#6 Copy boys mimeograph the dispatches from the telegraphs and pass them through a slot to the newsroom, where they are sorted and distributed to the various desks.

Home »
Copy boys mimeograph the dispatches from the telegraphs and pass them through a slot to the newsroom, where they are sorted and distributed to the various desks.

Ink, paper, and urgency collide in this busy backroom where copy boys work the mimeograph to multiply telegraph dispatches at speed. A large roll of paper feeds the machine while loose sheets spill from bins and scatter across the floor, evidence of a workflow that never truly pauses. Under hard ceiling lights, sleeves are rolled up and attention stays fixed on the next page—because the newsroom on the other side of the wall is waiting.
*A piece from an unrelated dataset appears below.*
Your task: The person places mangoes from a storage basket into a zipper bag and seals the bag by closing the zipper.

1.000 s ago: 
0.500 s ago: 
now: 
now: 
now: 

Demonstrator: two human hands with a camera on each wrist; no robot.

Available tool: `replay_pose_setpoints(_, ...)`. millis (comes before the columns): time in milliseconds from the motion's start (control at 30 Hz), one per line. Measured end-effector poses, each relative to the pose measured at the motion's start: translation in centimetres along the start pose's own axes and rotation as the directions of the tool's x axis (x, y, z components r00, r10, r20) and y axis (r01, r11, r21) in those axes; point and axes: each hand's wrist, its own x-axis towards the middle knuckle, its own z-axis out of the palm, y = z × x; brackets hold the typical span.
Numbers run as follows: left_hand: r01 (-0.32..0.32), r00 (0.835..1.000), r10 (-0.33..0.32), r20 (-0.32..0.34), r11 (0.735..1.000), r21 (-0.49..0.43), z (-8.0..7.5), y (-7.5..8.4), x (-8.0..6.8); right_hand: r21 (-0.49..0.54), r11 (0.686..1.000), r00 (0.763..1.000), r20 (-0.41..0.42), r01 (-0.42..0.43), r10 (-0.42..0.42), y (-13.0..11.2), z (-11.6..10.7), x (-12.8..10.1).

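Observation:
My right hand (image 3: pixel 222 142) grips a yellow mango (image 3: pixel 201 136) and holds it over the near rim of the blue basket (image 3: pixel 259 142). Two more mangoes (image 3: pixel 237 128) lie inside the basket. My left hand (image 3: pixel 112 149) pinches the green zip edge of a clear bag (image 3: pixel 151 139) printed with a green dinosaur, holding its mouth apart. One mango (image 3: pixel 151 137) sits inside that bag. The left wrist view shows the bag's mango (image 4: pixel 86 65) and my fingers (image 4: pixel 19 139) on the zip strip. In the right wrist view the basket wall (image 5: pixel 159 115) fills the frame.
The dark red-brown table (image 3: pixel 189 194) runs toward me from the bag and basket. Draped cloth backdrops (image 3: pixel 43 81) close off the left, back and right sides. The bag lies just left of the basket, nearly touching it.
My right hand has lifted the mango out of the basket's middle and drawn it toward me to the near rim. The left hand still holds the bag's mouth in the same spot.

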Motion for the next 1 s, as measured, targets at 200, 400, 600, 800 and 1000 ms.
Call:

Along the right-hand wall, a narrow slot becomes the lifeline between incoming wires and the editors’ desks, turning raw transmissions into sortable stacks. The photo’s jumble of equipment, drawers, and stacked forms hints at a newspaper office built on mechanical rhythm: type, copy, duplicate, pass through, and repeat. Even the posted notices and office clutter reinforce the sense of routine discipline inside a space designed for constant throughput.

For readers interested in the history of journalism and inventions that shaped mass communication, this scene is a reminder that “breaking news” once depended on hands and machines as much as reporters. Mimeographs, telegraph copy, and distribution systems like this were the hidden infrastructure behind headlines, ensuring that multiple desks could work from the same information at nearly the same moment. What looks like disorder is really a snapshot of coordination—news manufactured in real time, one duplicated sheet after another.